Simmons recognized the inherent hazards of misidentification where photographs are used, but concluded cross-examination exposed the weakness in the process and lessened the danger of convictions based upon misidentification. The court noted circumstances vary so much that each case must be examined on its own facts.
Although the procedures used by the police in this case cannot be said, from the state of the record, to have affirmatively followed all the elements of an ideal technique, they nonetheless appear to strike an acceptable balance between ideal technique on one hand and impermissibly suggestive procedures on the other.
All the witnesses were shown a series of pictures. In some cases, potential witnesses were shown over 100 pictures. Some of the witnesses who identified Lane from his picture as a participant in the cardroom robbery, did so at a time when he was not in custody. Whether Lane was in custody at the time other witnesses initially identified him from his pictures is not clear. The statement of facts also fails to show with clarity whether some of the witnesses who identified Lane's picture did so when other witnesses were present, in a manner that would indicate what their choice had been. It likewise does not reveal whether these witnesses were able to see previous witnesses' initials on photographs they had identified. No witness testified he was influenced by the action of any previous witnesses and there is nothing in the record to compel such an inference.
In the lineups following the initially tentative identification of Lane, he was with a group of men of the same race and roughly the same height and physical characteristics. Counsel for both Lane and Edwards were present at the lineups and no challenge is made to the lineup procedures.

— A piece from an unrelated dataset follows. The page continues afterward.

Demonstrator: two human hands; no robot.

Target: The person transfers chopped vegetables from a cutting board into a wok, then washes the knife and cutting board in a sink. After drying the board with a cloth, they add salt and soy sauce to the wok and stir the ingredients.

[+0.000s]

Edwards asserts his identification by John Stickle, an employee of Denny's Restaurant, was influenced by similar identification made by a co-worker of his. The testimony of these two witnesses indicates their identification of Edwards in the lineup was made independently and while they were physically separated from each other. The record is unclear whether they viewed groups of separate pictures in which Edwards was identified before or after the lineup. It is further unclear whether they identified the photo of Edwards in each other's presence. If Edwards' photographic identification was conducted after the lineup, there can be no claim it influenced the lineup identification. If, on the other hand, it was conducted prior to the lineup, the picture of Edwards was contained in a group of pictures shown serially to the two witnesses, and there is no showing that the selection of Edwards by one witness influenced his identification by the other witness.
We do not find a substantial likelihood of irreparable misidentification as shown from the photographic identification procedures used. Lane was identified by numerous witnesses, who viewed the series of photographs at different times, as a participant in the cardroom robbery and rape and in the restaurant robbery. A witness who did not participate in any prelineup photographic identification observed Lane in a lineup and identified him at that time, as well as later at the trial. The victim of the rape which occurred in the cardroom was able to identify both Lane and Edwards.
After a jury has resolved the facts, possible inferences of opportunities for misidentification do not amount to a substantial likelihood of irreparable misidentification.
 Edwards' remaining assignment of error has challenged the sufficiency of the evidence for conviction and the court's denial of a motion for new trial. The identification of Edwards as a participant in the cardroom robbery was not as strong as that of his codefendant Lane. He was, however, positively identified by witnesses as a participant in both robberies, and this constitutes substantial evidence upon which reasonable minds might differ and which, in turn, presents a question for the jury. State v. Reynolds, 51 Wn.2d 830, 322 P.2d 356 (1958); and State v. Hunter, 3 Wn. App. 552, 475 P.2d 892 (1970).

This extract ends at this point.